• [Work to be completed] Read through the listing below, and copy every line where the string "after" appears.

#####

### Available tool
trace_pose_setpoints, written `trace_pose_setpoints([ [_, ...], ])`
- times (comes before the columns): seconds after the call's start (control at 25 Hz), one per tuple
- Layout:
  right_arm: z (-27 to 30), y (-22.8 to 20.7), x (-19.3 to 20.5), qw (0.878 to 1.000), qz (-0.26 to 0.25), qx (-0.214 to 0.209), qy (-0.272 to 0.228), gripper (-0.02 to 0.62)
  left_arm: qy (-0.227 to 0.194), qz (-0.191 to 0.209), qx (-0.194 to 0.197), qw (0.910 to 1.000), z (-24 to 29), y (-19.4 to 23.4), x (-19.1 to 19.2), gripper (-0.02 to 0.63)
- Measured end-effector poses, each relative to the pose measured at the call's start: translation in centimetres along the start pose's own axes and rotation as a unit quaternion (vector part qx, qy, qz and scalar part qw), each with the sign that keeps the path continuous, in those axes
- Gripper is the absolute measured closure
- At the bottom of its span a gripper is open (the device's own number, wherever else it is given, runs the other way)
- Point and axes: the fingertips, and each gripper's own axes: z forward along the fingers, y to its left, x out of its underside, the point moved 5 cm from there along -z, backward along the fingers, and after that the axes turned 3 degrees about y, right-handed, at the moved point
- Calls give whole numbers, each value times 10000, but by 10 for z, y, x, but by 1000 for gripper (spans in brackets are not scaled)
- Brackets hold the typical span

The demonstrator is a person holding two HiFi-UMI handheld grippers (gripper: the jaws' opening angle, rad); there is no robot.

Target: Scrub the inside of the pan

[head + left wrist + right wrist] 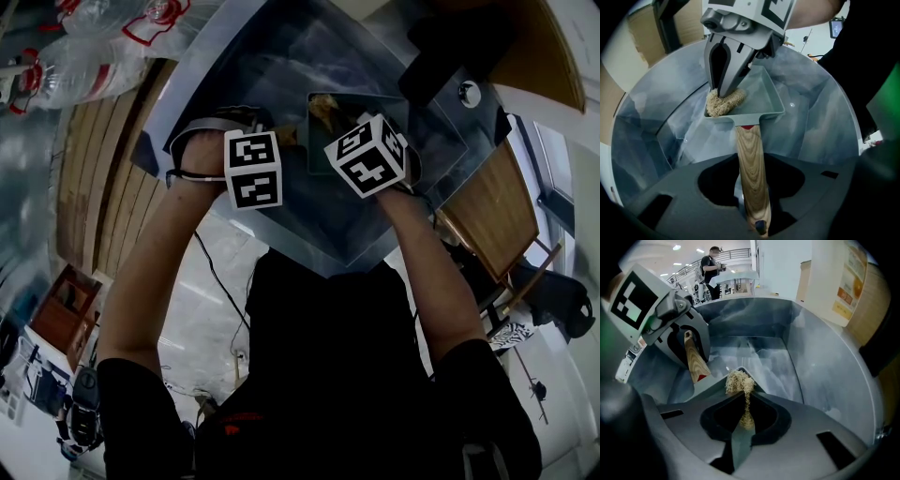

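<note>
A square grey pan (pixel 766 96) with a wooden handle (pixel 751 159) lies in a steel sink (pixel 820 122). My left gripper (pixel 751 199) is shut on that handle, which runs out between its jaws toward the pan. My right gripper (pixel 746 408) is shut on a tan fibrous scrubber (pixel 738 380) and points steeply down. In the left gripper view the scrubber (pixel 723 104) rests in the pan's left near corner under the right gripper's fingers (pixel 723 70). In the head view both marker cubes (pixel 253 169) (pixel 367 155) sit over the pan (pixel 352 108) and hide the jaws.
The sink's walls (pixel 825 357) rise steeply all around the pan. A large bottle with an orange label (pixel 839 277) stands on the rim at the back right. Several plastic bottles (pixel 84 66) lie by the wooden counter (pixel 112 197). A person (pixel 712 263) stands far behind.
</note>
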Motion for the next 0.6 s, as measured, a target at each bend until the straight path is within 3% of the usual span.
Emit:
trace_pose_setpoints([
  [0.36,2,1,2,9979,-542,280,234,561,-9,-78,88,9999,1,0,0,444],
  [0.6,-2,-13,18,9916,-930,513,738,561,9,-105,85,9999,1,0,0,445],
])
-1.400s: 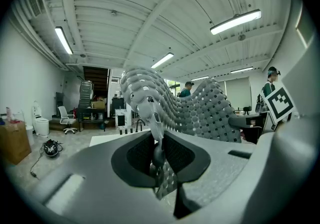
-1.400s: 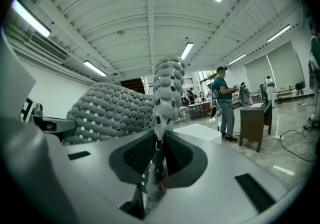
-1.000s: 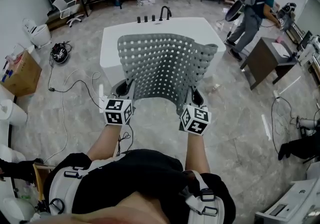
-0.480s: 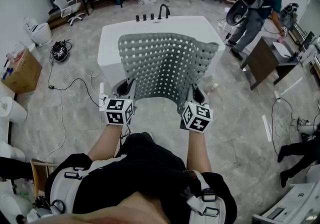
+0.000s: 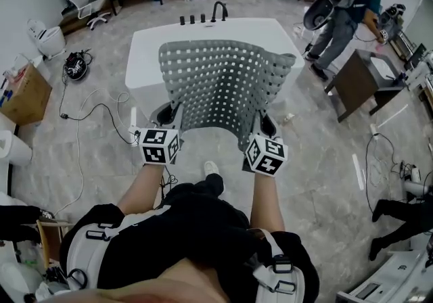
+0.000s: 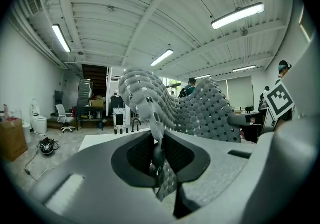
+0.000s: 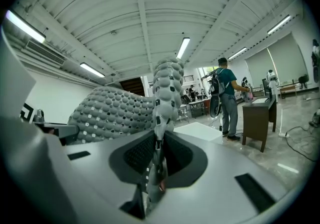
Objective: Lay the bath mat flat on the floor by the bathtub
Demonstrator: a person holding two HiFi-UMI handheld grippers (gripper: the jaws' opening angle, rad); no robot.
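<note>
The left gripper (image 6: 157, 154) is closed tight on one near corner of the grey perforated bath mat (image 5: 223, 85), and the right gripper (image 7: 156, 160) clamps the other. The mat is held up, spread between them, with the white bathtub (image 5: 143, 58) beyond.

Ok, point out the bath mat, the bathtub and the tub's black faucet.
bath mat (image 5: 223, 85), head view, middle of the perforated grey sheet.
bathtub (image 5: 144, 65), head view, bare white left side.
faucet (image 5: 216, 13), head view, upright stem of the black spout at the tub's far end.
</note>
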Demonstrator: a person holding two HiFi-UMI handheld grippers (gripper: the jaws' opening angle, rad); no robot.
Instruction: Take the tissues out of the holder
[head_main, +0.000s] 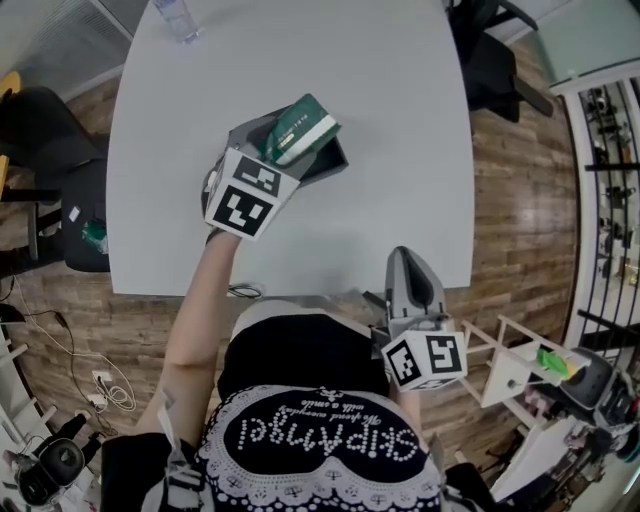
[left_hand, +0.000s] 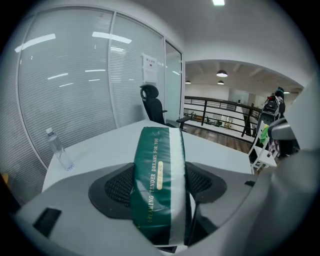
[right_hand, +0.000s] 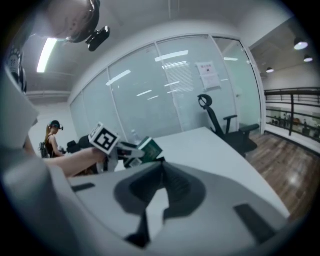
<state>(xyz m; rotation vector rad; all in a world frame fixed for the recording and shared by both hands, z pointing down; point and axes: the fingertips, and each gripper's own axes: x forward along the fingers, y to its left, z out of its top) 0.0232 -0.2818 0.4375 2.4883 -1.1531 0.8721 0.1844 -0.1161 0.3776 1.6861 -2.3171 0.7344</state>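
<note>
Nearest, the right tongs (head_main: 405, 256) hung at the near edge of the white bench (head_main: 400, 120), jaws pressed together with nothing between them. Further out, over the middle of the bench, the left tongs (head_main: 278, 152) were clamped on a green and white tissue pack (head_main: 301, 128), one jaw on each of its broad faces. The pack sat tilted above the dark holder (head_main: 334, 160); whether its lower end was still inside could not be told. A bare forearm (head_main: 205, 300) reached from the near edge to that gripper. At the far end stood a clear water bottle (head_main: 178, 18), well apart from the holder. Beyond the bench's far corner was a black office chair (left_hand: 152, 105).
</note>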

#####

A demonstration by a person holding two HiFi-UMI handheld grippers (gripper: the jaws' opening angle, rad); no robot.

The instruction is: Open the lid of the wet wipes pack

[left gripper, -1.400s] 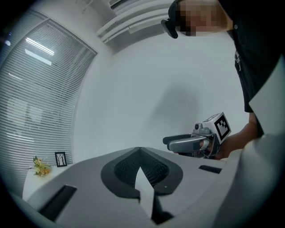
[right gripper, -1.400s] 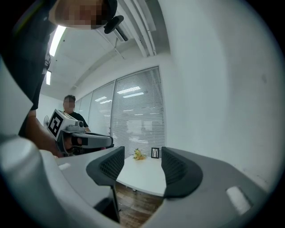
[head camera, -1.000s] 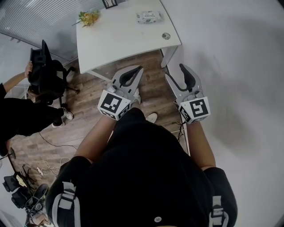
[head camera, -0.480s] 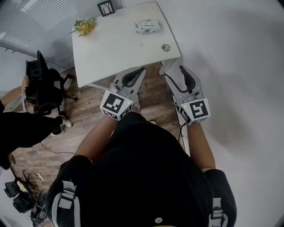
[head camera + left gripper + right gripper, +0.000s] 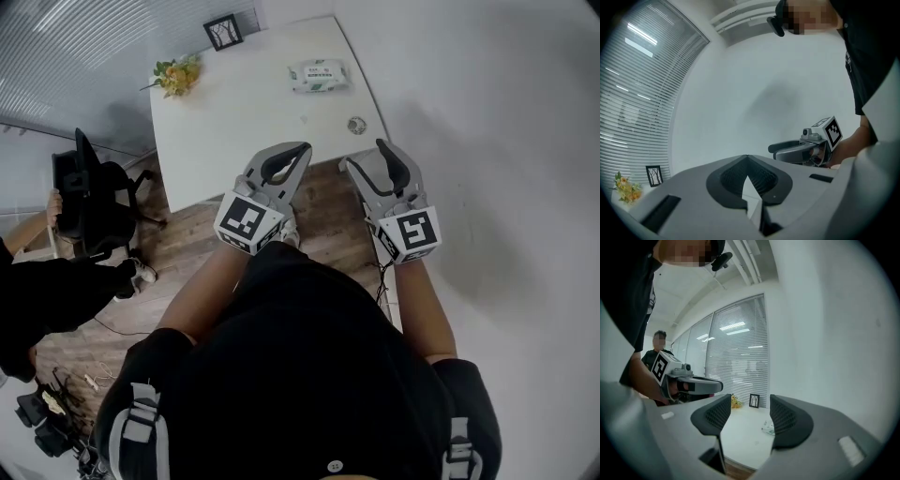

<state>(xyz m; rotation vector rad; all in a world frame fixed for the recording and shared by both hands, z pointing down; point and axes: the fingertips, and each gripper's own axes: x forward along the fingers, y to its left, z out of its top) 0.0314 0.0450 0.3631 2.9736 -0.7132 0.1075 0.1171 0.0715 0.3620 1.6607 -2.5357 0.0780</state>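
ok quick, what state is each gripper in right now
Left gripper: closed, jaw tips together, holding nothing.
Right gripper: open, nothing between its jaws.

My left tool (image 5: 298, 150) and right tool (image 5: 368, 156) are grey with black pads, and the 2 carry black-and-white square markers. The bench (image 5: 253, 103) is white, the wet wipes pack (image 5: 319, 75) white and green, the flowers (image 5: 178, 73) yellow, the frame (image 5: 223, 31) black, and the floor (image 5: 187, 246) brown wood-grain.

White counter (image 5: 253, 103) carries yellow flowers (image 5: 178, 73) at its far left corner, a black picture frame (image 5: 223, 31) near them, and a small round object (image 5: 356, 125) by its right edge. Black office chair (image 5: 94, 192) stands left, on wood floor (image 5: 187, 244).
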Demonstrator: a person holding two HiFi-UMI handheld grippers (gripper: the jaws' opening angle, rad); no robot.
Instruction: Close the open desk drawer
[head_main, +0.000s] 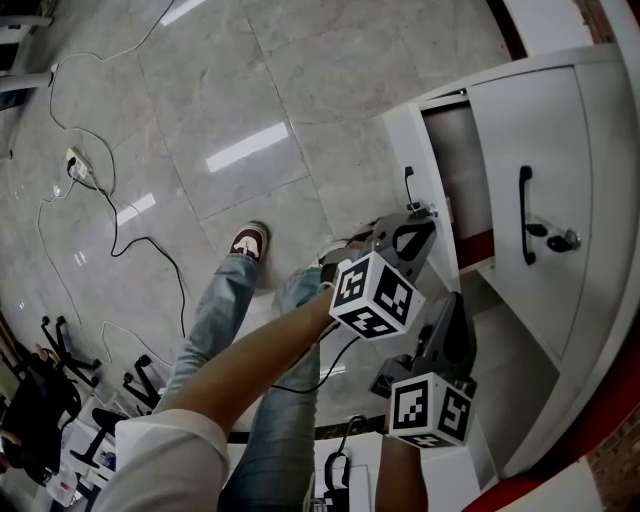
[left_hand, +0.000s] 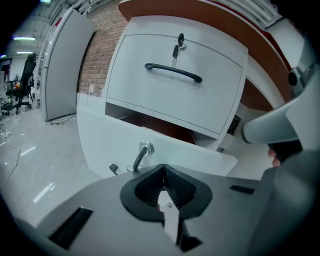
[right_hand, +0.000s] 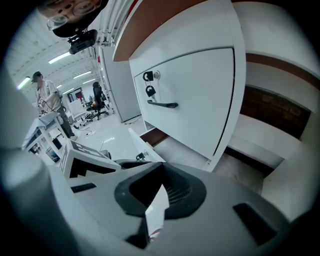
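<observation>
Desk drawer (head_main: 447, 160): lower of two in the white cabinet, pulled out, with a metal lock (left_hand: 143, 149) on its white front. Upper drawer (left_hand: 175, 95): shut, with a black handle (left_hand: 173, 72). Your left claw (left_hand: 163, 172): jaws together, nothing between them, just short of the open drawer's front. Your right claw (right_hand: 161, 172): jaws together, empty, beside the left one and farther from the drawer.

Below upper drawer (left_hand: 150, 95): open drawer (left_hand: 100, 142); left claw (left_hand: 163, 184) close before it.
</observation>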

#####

• [Exercise solution]
- times (comes before the columns): seconds after the call's start (control at 25 Hz), one per tuple
- Point and axes: the fingertips, and each gripper's own axes: z forward along the fingers, y to its left, x out of its underside, the point moved 5 cm from there along -z, backward along the fingers, and after that the axes turned 3 degrees about y, right-handed, at the moved point

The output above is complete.